What is needed: Of the lines below, write out exactly those from the line with "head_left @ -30" through the line with "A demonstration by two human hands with", both included, and skip the rest.

----- Exercise materials -----

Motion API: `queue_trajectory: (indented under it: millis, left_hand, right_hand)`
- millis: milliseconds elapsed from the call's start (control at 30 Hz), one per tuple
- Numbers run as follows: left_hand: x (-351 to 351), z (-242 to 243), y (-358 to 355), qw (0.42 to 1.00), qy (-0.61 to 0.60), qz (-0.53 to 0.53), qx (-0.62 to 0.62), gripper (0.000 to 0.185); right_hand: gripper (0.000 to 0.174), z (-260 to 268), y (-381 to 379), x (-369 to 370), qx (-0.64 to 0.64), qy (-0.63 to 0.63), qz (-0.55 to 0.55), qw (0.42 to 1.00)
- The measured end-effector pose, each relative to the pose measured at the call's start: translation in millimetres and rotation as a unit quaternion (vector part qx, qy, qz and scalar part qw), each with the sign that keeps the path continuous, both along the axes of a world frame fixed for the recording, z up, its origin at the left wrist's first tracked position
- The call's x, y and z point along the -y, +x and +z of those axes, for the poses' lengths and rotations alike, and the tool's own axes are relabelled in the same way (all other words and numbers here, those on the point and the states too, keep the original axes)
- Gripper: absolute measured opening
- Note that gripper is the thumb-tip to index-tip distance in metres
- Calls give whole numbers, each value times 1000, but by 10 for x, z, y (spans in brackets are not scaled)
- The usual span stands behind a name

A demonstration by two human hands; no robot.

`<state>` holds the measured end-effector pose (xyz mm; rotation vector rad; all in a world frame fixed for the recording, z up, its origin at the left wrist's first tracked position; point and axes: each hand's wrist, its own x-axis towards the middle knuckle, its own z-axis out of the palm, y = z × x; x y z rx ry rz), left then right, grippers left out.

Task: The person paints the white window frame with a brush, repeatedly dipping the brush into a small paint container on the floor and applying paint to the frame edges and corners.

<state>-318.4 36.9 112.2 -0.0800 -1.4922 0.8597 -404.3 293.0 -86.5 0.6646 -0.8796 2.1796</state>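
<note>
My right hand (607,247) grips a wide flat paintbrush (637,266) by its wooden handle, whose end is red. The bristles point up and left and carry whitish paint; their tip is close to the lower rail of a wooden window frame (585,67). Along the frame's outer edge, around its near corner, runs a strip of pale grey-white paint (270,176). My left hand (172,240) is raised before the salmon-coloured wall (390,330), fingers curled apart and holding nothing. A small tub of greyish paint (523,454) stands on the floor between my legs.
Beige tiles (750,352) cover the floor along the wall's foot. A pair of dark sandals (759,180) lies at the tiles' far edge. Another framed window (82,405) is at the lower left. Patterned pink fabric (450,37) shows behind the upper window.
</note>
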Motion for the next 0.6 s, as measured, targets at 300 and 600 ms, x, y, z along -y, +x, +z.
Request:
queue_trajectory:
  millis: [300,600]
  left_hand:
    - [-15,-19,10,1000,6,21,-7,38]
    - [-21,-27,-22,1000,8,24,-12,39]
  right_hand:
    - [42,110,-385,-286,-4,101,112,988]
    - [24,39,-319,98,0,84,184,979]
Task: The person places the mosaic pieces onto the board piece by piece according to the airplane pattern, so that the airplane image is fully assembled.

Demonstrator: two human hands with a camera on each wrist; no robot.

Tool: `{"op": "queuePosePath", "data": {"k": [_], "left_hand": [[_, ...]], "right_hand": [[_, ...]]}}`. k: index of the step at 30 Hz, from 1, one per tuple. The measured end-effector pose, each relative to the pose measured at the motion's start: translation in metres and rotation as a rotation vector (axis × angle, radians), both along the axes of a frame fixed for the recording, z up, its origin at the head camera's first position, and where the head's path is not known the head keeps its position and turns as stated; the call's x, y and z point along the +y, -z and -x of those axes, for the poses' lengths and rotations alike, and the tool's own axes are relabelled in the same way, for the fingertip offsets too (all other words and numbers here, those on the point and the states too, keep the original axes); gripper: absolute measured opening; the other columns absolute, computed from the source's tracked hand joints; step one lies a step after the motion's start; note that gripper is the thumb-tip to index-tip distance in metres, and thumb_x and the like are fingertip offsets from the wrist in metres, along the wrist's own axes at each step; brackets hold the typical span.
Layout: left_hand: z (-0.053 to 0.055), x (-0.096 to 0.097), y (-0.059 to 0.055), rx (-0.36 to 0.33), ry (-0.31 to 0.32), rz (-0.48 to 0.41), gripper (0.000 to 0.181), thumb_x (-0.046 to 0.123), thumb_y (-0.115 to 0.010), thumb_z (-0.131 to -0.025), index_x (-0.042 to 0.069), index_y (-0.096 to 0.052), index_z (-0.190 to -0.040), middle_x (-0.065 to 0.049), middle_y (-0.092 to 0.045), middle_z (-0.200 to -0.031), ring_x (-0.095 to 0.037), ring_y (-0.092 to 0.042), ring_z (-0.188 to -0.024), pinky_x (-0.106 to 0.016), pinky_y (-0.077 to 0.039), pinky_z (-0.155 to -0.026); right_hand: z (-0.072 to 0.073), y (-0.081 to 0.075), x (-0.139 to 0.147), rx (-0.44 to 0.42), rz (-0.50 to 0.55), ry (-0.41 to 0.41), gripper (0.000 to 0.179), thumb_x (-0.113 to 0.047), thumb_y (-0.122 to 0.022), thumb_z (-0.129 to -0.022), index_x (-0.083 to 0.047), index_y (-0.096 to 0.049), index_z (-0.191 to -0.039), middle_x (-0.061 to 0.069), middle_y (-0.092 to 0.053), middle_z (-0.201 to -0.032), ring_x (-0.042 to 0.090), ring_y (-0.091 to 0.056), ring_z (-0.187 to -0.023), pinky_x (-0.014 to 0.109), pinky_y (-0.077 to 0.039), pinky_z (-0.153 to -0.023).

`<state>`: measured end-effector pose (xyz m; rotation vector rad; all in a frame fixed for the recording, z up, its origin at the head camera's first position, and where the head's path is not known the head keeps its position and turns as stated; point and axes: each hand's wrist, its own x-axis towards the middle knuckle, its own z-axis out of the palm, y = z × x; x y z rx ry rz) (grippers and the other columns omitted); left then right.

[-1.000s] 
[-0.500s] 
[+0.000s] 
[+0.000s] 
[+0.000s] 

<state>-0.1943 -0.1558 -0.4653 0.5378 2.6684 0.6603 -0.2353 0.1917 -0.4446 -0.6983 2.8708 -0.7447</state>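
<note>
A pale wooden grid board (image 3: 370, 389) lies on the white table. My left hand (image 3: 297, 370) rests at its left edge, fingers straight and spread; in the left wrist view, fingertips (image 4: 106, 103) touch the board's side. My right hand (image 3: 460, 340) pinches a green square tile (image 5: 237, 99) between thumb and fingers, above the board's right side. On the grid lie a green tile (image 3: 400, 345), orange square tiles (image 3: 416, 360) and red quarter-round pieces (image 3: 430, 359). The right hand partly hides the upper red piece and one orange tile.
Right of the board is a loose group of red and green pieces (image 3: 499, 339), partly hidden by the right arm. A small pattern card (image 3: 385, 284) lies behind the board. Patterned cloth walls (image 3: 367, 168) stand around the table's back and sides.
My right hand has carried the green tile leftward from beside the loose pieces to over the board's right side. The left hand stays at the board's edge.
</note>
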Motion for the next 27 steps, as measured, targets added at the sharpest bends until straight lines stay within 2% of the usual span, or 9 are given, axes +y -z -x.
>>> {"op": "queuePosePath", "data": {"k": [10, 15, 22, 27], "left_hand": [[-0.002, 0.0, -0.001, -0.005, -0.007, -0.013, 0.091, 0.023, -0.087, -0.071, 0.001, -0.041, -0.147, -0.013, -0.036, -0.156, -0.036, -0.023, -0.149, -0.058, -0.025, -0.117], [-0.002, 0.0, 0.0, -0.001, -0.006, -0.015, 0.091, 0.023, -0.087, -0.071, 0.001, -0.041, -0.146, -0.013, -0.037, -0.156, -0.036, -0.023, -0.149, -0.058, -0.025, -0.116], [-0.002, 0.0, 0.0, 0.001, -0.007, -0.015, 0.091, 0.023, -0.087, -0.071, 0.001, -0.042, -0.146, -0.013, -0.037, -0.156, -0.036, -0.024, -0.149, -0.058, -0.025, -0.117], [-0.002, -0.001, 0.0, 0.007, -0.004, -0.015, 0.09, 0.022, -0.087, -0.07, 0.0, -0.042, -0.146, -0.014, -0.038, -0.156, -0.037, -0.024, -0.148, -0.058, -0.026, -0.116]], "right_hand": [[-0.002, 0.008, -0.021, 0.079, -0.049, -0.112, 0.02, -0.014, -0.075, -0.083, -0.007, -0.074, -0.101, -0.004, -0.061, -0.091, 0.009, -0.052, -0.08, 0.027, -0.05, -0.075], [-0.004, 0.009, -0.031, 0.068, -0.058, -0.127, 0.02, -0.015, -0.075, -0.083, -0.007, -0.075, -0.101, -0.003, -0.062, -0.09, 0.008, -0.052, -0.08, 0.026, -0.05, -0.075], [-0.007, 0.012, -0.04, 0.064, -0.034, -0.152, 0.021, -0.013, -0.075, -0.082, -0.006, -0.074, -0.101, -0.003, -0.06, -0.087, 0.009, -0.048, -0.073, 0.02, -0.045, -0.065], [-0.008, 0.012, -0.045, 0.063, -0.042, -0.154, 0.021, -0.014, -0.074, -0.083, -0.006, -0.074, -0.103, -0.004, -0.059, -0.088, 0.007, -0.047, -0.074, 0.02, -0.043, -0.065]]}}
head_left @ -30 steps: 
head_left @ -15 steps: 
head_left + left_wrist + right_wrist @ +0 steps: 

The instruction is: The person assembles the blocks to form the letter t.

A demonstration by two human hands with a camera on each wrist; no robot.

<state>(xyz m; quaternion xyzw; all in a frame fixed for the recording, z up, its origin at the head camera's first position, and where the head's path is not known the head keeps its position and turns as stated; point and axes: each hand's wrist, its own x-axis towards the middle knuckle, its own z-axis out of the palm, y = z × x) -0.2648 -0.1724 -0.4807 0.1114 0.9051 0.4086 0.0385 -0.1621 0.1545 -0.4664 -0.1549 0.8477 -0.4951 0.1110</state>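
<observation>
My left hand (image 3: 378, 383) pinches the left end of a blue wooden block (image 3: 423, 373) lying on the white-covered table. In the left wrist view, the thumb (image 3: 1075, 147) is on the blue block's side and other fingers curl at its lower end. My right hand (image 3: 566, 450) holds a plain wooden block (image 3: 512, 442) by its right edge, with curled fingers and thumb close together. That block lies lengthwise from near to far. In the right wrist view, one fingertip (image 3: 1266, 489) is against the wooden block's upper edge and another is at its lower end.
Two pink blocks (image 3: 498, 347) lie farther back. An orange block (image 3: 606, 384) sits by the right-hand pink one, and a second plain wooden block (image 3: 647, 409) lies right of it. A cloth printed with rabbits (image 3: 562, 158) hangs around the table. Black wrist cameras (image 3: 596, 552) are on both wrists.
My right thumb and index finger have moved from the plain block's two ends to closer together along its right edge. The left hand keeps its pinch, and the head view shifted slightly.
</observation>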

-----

Result below:
head_left @ -30 steps: 
head_left @ -15 steps: 
head_left + left_wrist + right_wrist @ +0 steps: 

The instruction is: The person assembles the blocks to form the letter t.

A demonstration by two human hands with a camera on each wrist; no robot.

That completes the output.